Eylül 25, 2012

iskender..



Tatil boyunca okuduğum kitap Elif Şafak İskender. Elif Şafak’ın dilini seviyorum. Sürükleyici yazıyor. Siyah Süt ve Aşk romanlarını da beğenmiştim. İskender’in sonu çok hoşuma gitti. İlginç geldiği için krmme anlatmak istedim ve 2 dakikada anlattım koca kitabı. Sonra fark ettim ki kitapta ana konu dışında çok fazla ayrıntı var. Benim gibi ayrıntı seven bir insan için güzeldi ama krmm gibi birisi okuyamaz bu kitabı. O yüzden ısrar etmedim okuması için ben bir solukta anlattım :)). 

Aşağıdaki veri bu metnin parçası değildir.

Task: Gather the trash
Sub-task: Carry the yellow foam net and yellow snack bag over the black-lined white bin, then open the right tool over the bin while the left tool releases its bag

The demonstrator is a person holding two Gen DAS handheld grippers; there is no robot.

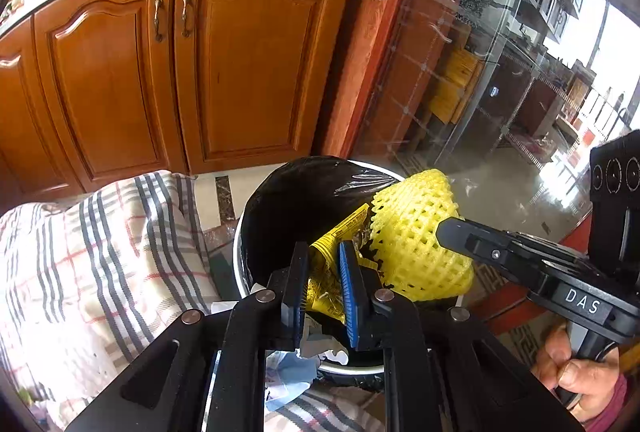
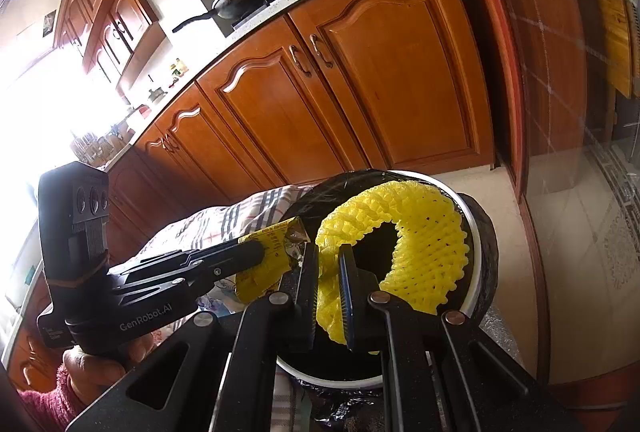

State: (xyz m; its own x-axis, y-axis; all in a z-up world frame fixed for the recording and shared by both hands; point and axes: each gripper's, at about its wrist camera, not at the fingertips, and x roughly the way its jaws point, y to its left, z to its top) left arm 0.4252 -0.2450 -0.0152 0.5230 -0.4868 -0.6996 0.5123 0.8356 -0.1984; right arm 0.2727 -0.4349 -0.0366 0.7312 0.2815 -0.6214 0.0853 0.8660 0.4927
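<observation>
A white trash bin (image 1: pixel 240 272) lined with a black bag stands on the floor; it also shows in the right wrist view (image 2: pixel 474 272). My left gripper (image 1: pixel 324 252) is shut on a crumpled yellow wrapper (image 1: pixel 326 288) over the bin's mouth; the wrapper also shows in the right wrist view (image 2: pixel 272 244). My right gripper (image 2: pixel 328 256) is shut on a yellow foam fruit net (image 2: pixel 424 240), held over the bin. In the left wrist view the net (image 1: pixel 416 236) hangs from the right gripper's fingers (image 1: pixel 456 232).
A plaid cloth (image 1: pixel 80 260) lies left of the bin. White and blue paper scraps (image 1: pixel 288 372) lie at the bin's near edge. Wooden cabinet doors (image 1: pixel 248 67) stand behind it. A glass door (image 1: pixel 500 51) is at the right.
</observation>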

Yazdığı kişilerin duygularını okuyucuya çok iyi yansıtıyor Elif Şafak. Bu yüzden seviyorum kitaplarını..
İskender’den beğendiğim birkaç alıntı..

" İnsan belli bir yaşa gelince kendi hudutları ve hatalarıyla barışmaya başlıyor. "

" İnsana vacip olan, bir ağaç yada kaya gibi sabit ve sağlam durmakmış. Tabii eğer şu üçünden biri değilse: geçmişini yitirmiş bir abdal, aklını yitirmiş bir aptal yada sevdiğini yitirmiş bir mecnun. "

" Zaten tehlikenin insanın en az beklediği yerden geldiğine inanırdı. "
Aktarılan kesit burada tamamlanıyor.